### What you should do
Line filter on the word "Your": copy each matching line from the entries.

Source records:
--------

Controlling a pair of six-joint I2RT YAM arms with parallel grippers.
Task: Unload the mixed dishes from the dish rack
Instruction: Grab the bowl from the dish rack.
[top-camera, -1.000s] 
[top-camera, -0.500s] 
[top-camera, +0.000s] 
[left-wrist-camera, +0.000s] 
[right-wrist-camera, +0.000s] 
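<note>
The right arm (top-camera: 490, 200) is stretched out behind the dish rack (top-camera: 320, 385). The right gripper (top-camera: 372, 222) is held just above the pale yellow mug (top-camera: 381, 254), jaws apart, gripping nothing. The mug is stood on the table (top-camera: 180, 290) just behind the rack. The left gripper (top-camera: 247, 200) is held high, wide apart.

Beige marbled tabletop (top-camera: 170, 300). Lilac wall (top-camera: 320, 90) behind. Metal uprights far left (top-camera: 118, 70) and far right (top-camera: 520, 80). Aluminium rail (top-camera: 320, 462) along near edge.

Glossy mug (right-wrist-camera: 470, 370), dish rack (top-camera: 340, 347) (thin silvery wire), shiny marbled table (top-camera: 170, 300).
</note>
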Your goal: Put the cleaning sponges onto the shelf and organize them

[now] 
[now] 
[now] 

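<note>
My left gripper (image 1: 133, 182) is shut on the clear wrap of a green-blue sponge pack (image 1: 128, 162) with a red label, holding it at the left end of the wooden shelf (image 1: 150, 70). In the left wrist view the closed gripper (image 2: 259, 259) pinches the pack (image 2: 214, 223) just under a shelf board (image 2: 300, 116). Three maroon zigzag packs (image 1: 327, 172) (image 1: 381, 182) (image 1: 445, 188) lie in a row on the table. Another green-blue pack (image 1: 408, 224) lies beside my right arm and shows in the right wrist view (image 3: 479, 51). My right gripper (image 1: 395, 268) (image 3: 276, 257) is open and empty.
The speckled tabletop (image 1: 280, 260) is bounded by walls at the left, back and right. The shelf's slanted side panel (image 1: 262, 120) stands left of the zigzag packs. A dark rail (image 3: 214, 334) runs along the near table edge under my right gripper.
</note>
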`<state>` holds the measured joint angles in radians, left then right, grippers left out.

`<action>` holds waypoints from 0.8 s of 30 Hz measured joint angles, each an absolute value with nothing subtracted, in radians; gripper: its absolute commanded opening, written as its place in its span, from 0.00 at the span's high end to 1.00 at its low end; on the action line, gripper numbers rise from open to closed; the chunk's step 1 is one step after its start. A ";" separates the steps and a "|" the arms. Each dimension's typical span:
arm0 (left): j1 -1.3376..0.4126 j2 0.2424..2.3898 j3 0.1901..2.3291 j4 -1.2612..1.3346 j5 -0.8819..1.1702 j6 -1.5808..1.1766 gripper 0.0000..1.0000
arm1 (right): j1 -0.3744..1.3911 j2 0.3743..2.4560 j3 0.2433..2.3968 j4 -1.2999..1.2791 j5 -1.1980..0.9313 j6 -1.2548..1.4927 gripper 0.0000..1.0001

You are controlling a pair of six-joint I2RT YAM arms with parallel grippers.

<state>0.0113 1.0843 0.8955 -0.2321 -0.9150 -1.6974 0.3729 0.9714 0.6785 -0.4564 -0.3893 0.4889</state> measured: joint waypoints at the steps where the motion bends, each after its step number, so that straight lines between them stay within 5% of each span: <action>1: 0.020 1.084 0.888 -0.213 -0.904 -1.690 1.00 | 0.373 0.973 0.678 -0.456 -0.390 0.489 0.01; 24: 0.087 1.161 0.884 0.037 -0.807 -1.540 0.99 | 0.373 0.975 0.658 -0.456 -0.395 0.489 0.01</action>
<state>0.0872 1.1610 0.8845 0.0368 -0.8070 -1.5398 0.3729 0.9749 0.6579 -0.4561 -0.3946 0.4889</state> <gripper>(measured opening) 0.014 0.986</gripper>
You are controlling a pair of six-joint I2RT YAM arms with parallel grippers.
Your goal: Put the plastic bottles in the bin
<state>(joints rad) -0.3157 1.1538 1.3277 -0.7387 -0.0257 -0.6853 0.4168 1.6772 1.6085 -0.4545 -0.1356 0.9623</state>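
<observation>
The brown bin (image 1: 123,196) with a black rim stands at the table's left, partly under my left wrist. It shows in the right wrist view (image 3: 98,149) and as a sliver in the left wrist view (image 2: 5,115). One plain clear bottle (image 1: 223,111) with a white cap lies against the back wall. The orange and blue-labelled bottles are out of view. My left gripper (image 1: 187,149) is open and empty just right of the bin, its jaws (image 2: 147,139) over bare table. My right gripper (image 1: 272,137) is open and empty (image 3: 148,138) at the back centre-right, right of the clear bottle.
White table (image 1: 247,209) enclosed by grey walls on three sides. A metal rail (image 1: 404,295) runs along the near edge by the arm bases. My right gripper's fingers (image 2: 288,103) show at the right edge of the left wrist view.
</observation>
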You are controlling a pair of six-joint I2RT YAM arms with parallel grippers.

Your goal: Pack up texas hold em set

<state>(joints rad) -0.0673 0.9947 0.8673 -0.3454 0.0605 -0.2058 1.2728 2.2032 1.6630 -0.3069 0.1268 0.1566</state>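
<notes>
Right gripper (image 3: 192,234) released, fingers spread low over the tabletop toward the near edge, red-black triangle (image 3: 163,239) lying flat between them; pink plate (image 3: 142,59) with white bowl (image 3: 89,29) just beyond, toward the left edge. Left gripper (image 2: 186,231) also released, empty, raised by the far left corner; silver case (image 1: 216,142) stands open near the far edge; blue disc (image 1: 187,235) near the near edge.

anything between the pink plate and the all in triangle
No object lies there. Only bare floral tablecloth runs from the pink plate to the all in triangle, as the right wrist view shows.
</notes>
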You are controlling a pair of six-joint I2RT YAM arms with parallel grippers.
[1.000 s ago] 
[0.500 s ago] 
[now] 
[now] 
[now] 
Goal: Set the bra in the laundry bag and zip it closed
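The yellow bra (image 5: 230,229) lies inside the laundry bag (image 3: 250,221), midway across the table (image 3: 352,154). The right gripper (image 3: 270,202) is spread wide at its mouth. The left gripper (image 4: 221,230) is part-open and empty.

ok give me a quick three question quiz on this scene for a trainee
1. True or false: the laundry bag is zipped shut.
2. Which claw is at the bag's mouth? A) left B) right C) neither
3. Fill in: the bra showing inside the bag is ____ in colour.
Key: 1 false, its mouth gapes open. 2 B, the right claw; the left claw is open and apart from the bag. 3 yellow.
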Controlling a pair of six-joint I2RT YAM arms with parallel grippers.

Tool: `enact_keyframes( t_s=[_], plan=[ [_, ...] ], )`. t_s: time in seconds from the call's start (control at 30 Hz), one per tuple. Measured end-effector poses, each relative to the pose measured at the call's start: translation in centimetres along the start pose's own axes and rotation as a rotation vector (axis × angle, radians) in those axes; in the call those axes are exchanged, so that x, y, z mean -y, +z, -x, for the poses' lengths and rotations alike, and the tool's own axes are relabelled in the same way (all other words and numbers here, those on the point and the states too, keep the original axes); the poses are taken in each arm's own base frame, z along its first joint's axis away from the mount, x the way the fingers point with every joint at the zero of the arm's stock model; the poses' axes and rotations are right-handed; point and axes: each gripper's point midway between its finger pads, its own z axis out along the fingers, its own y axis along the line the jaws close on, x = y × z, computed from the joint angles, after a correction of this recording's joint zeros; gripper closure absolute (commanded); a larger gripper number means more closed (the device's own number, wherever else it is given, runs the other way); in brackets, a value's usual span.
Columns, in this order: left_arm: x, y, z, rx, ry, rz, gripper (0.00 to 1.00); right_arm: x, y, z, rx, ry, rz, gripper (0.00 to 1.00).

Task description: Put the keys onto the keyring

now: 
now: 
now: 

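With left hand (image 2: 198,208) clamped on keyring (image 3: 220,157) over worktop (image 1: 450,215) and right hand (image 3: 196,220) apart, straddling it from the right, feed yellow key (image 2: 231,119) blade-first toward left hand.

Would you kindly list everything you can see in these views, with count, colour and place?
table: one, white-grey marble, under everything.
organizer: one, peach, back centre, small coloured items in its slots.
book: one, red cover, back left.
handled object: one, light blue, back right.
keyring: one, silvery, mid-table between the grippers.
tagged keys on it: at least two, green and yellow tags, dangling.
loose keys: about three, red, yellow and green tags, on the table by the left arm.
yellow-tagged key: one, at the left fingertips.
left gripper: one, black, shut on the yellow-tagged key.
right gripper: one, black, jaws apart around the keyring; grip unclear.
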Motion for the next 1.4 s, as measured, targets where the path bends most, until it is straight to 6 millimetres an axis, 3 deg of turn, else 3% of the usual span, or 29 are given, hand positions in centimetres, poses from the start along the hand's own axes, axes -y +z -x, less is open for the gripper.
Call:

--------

### Solution
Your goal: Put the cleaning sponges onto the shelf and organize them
Your goal: Put the plastic bottles in the bin
Your goal: Pack up texas hold em set

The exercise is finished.